HighFive - Header-only C++ HDF5 interface
https://bluebrain.github.io/HighFive/
Boost Software License 1.0
696 stars 162 forks source link

feature: support Multi-dataset I/O #625

Open roblatham00 opened 2 years ago

roblatham00 commented 2 years ago

Is your feature request related to a problem? Please describe. The HDF5 library is close to releasing (in HDF5-1.13.3) "multi-dataset i/o", a feature allowing users to describe or schedule accesses to several datasets, then fire them all off at once.

The interface is described in the "RFC: New HDF5 API Routines for HPC Applications Read/Write Multiple Datasets in an HDF5 file" document, and has changed quite a bit over the years (it's been in "proposed" state for close to a decade...)

 herr_t H5Dread_multi(size_t count, 
    hid_t dset_id[], 
    hid_t mem_type_id[], 
    hid_t mem_space_id[],
    hid_t file_space_id[], 
    hid_t dxpl_id,
    void *buf[] /*out*/);

(write looks similar, except 'buf' is const and not an output parameter )

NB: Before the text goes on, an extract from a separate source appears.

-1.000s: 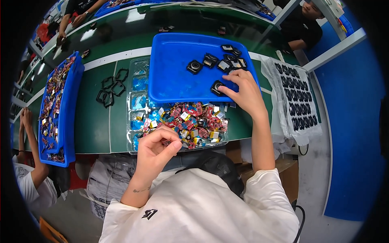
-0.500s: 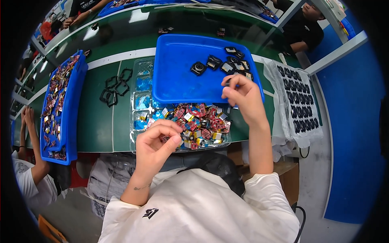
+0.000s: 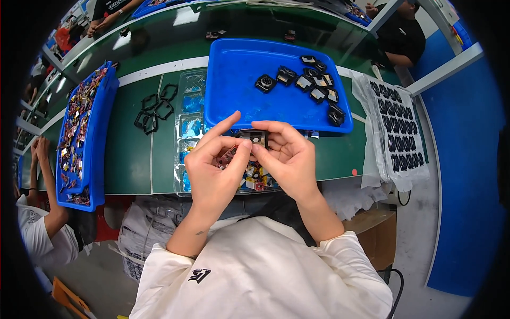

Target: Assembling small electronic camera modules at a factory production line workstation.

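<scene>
My two hands meet over the near edge of the blue tray (image 3: 239, 69). My right hand (image 3: 291, 166) grips a small black watch-like case (image 3: 255, 136), its open inside showing. My left hand (image 3: 213, 169) has a red circuit board (image 3: 227, 156) tucked in its bent fingers, and its thumb tip touches the case's lower edge. Beneath the hands, a heap of red boards with small batteries (image 3: 258, 179) lies on a clear plastic tray (image 3: 183, 170), partly hidden. Several black cases (image 3: 313, 81) sit in the blue tray's right half.
Black frames (image 3: 155, 110) lie on the green bench at left, beside a long blue bin (image 3: 109, 138) full of boards. On the right, rows of black cases (image 3: 396, 127) rest on white wrapping. Co-workers sit at left and across the bench; a metal post (image 3: 446, 69) stands at far right.
My right hand has come from the tray's right side toward the middle, bringing the black case to my left hand. My left hand has shifted slightly up and right.
</scene>
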The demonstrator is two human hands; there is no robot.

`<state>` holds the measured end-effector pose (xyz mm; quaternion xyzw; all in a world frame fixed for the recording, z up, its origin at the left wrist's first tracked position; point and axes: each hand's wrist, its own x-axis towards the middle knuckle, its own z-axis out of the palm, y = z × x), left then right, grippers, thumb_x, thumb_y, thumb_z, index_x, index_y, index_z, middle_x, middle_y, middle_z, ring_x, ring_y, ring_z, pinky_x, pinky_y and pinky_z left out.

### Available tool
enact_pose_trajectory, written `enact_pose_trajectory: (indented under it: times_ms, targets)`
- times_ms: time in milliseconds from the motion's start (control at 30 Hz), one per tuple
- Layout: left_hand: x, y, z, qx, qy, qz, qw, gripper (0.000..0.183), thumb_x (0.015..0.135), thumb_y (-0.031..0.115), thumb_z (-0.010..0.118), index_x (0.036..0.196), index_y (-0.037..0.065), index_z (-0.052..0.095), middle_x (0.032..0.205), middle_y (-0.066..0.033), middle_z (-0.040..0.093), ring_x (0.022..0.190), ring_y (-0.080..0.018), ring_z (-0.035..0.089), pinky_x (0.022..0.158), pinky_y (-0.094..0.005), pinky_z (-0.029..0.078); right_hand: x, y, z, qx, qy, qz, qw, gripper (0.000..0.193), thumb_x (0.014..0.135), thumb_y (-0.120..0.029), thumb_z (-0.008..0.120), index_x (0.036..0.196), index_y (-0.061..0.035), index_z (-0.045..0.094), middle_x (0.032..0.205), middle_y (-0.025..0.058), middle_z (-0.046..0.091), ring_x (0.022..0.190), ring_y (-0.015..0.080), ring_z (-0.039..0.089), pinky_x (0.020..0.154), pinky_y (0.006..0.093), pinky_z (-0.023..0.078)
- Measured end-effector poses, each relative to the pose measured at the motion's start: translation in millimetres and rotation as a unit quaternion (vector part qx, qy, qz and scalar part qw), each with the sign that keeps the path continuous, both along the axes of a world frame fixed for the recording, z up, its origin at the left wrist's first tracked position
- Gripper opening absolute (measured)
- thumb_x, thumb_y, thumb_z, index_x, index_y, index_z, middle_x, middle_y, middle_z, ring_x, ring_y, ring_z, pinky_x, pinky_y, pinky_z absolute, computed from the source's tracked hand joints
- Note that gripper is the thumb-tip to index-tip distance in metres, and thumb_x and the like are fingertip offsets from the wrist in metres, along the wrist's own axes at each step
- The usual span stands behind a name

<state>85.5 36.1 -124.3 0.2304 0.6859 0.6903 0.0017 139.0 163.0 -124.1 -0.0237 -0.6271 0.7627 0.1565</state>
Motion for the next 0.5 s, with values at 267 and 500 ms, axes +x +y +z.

Describe the solution you'd like

A way to collect multiple slices and send them to a "write_multi" routine

Describe alternatives you've considered

Is it possible to extract the necessary bits of information from the C api to do this alongside highfive?

Additional context

The HDF group has an RFC describing the benefits of this approach https://www.hdfgroup.org/wp-content/uploads/2022/08/H5HPC_MultiDset_RW_IO_RFC_v7_20220523.pdf

The 1.13 series is classified as "experimental" and the interface might change (again) before stabilizing in the 1.14 release (currently jan 2023 but I am guessing that will slip)

1uc commented 2 years ago

Thank you, this look very interesting. Also in the context of a usecase we have.